The Holiday

storytelling
Recollection

My cousins and I stood on the concrete patio that was used to gut and scale salmon outside my grandparents house on a holiday that I do not recall. A few remaining scales glistened below our feet before the sun ducked behind the incoming clouds. We were grouped together at the door because an aunt or uncle had called us over to share a special treat for playing outside while grownups sat inside and visited. There were fifteen of us.

We played in their yard. The chickens clucked in their henhouse. A big dog was taking a nap in the sun on their back deck and the little dogs mirrored him on the other side of the sliding glass door. In the Spring gooseberries would grow and grandmother’s snapdragons would be forced to confront each other. From the end of the grassy yard we could see the mountains abruptly ascending on the other side of the river.

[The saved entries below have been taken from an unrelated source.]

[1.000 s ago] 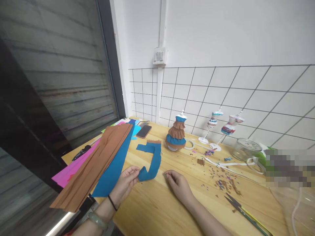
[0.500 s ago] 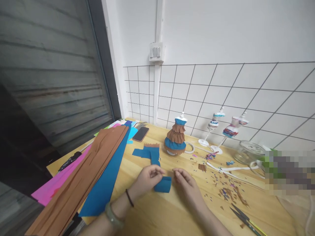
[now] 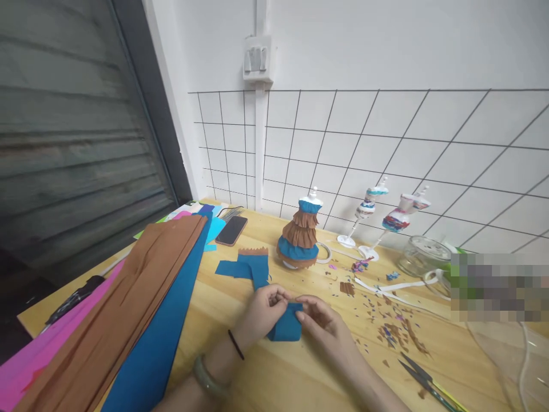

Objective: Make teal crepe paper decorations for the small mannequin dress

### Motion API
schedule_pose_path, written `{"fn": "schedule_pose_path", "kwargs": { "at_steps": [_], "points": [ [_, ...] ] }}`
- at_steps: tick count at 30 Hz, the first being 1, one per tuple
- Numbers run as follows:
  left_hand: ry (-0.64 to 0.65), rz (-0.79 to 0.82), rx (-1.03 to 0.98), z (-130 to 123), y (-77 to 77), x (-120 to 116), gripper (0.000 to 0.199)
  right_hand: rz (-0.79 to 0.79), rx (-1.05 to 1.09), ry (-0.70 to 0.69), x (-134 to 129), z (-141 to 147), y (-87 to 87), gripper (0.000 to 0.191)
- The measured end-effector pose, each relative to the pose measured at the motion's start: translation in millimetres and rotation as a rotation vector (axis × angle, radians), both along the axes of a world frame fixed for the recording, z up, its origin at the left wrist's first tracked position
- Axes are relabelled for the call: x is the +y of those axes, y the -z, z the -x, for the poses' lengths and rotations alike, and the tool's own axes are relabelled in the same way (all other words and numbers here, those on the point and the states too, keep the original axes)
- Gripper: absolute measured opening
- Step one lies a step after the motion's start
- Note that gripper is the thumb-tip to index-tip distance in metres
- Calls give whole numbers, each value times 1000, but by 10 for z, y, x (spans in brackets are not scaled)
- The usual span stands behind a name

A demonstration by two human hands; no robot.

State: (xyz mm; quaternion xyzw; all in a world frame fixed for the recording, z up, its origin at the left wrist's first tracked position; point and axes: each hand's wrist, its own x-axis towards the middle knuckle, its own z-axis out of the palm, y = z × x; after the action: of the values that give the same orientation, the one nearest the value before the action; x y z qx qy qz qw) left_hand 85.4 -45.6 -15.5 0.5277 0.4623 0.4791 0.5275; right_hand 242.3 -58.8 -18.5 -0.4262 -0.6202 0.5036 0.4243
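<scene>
My left hand (image 3: 262, 313) is closed in a pinch at the upper left of a folded piece of blue crepe paper (image 3: 288, 326). Opposite it, my right hand (image 3: 326, 323) has thumb and fingers closed on the paper's upper right edge. Just beyond my hands, blue strips (image 3: 253, 266) lie on the table, one bordered with zigzag-cut brown paper. A small dress form (image 3: 300, 232) stands further back, dressed in ruffled brown and blue tiers.
Long brown (image 3: 141, 274) and blue crepe sheets (image 3: 158, 337) cover the left side. A phone (image 3: 231, 230) lies at the back. To the right are paper scraps (image 3: 398, 332), scissors (image 3: 424, 377), a glass jar (image 3: 422, 254) and two white dress forms (image 3: 364, 212). A wire grid lines the wall.
My right hand has moved left and taken hold of the blue crepe paper's upper right edge. The view has shifted a little, so the table items appear further left.
</scene>
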Motion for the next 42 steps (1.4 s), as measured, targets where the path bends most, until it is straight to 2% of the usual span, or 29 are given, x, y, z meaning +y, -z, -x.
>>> {"fn": "schedule_pose_path", "kwargs": {
  "at_steps": [9,12,16,25,30,42],
  "points": [
    [39,78,-50,10,4,-7,6,-20,-81,65,5,-16,169,20],
    [104,103,-76,39,-23,-11,12,-28,-74,83,9,-30,187,20],
    [192,57,-32,79,-40,-30,20,-15,-63,116,2,-43,189,19],
    [138,68,78,81,13,-11,24,-1,-84,161,13,-42,141,25],
    [115,-20,177,104,35,-1,23,-29,-123,154,7,-55,140,23],
    [119,-121,319,136,-37,-3,15,-117,-161,77,22,-53,75,17]
  ]
}}
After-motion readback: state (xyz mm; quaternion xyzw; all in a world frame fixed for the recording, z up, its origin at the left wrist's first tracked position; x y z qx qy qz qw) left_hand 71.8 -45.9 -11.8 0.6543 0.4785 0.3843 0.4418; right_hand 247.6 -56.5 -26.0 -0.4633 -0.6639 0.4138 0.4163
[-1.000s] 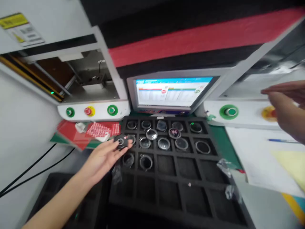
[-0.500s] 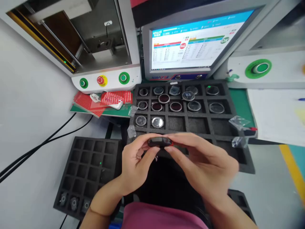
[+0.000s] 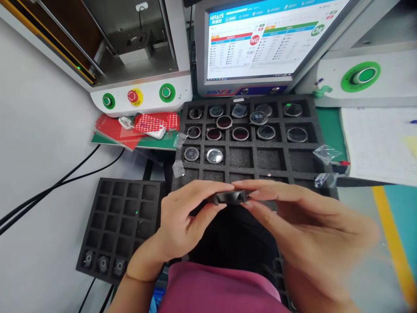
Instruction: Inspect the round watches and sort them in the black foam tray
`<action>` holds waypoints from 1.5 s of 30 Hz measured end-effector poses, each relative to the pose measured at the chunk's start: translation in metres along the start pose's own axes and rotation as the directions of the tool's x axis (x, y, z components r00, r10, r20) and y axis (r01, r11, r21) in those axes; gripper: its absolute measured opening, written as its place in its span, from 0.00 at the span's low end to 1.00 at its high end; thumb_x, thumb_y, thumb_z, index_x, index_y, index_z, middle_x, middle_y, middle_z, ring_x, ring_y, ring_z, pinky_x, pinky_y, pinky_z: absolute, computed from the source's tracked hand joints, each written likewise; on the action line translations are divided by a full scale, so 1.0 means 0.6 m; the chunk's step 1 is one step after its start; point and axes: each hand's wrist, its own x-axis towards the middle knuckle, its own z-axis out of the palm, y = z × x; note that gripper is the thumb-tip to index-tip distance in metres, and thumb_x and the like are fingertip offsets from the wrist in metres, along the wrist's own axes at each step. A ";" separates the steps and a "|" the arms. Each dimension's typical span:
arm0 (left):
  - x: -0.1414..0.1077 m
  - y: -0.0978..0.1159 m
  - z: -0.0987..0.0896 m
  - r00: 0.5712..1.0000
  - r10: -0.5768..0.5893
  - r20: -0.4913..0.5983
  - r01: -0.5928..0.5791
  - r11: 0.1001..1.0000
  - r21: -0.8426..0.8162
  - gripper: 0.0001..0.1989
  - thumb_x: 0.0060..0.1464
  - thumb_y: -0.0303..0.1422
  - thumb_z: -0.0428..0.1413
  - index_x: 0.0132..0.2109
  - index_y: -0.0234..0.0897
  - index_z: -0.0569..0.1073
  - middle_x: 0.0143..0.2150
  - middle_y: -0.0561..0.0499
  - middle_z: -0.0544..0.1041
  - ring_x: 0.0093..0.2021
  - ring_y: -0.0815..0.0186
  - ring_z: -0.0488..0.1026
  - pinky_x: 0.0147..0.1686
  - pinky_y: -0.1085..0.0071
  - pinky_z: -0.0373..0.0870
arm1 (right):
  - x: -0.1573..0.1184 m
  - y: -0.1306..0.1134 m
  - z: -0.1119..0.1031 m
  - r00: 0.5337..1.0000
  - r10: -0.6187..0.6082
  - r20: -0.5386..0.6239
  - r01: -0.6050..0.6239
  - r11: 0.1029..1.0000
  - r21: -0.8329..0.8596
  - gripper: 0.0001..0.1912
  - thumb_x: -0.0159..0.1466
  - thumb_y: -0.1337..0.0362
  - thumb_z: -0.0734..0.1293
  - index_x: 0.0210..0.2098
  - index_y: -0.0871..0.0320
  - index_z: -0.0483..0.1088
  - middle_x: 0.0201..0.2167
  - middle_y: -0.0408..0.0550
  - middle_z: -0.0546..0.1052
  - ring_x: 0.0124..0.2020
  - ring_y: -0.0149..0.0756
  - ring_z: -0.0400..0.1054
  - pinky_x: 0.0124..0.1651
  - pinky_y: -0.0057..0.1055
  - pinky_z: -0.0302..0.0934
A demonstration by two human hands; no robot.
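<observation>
Between both hands, edge-on to me, is a dark watch case with lugs showing at its two ends. My left hand pinches its left side between thumb and fingers. On the right end, the thumb and fingertips of my right hand close against the case. Just beyond the hands lies a black foam tray with round watch faces in its back rows. One bright watch face sits in the third row. Another watch face rests across a divider.
A second foam tray at lower left holds several dark watch parts along its near row. Behind stand a monitor and a machine with a red button. Red-gridded sheets, clear plastic scraps and papers lie around.
The watch case has turned in my fingers, so its lugs now face me. My right hand has shifted right and nearer. The whole view has tilted down slightly.
</observation>
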 end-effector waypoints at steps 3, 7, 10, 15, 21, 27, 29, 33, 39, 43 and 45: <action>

On the patio, we jumped and waited excitedly, to get our treats. Our heads bobbed up and down like smolts preparing for a journey to the ocean. The sky grew dark and the clouds gathered to warn of rain. A lightning bolt ripped through the crisp air. It flashed in between the carport, where the dry winter wood was stored, and our group. The surprise gave us energy that superseded the sugar we had originally gathered to receive. If we feared our closeness to death, it did not show on our faces.

Legend

Tacoma was a brave fisherman who had married Olympia after her first husband died. He and Olympia never had biological children together but they adopted one, and had about thirty children combined before they had met. Most of them had grown and had their own children. There were eighty-two grandchildren. Tacoma still fished, despite his years on the earth. Many of his and Olympia’s children spent time fishing with him. Sometimes he fished on the big river from a boat with nets that were held up with buoys. Sometimes he perched on scaffolding fastened to the cliffs of the small river to fish. The small river contorted about in twists and turns, and collided over sharp rocks. When the salmon spawned, they thrashed up the small mountain river to find their birthplace. Tacoma had climbed down over the cliffs and to a pulley that hung a box about forty yards over the dangerous rapids. He and his dachshund climbed into this box, and pulled themselves through the air. They then scaled the side of a mountain to arrive at the wooden scaffolding. He stopped to remember his brother, and his youngest stepson. The salmon jumped in frenzied hypnosis below with no concept of their impending death. Tacoma lowered a long pole into the water, with a net that he had made himself, at the end. He carefully pulled up a beautiful, large salmon. It slipped and flipped inside the net. Its strength tore a hole that Tacoma would repair later. He crossed the river again the same treacherous way he arrived. He and Olympia prepared the Salmon for their family. While he was away, Olympia was told by a small Gray Jay that she would become the spirit of a mountain soon. She wanted to ensure comfort for her husband, and their family throughout the year of grieving. They buried her on a mountaintop, overlooking the great river. Each time Tacoma and the children, grandchildren, and great-grandchildren ate the salmon, they remembered their grandmother on the mountain.

Perception

They bark and yap loudly to greet us at the door. These little dogs keep them company after the family disperses. My plate is full. Huckleberry pie, cranberry sauce, stuffing, and salmon. The couch is covered in a rainbow of granny squares. I wonder if my wife and I will have dogs when we grow old. Then I wonder who they’ll greet.

I wrote this for a class. The assignment was to mimic a book we had to read by N. Scott Momaday called The Way to Rainy Mountain. If you can’t tell, the first part is a personal recollection, the second is like a legend, and the third is written in the perception of my father. There are usually parallels in Momaday’s writing that link these three together. This is all loosely based on some events and people in my family-but it is definitely fictional. This style makes it easy to reflect on and tie together death and life. In this particular story I’ve used the life cycles of salmon to mimic generations of my family.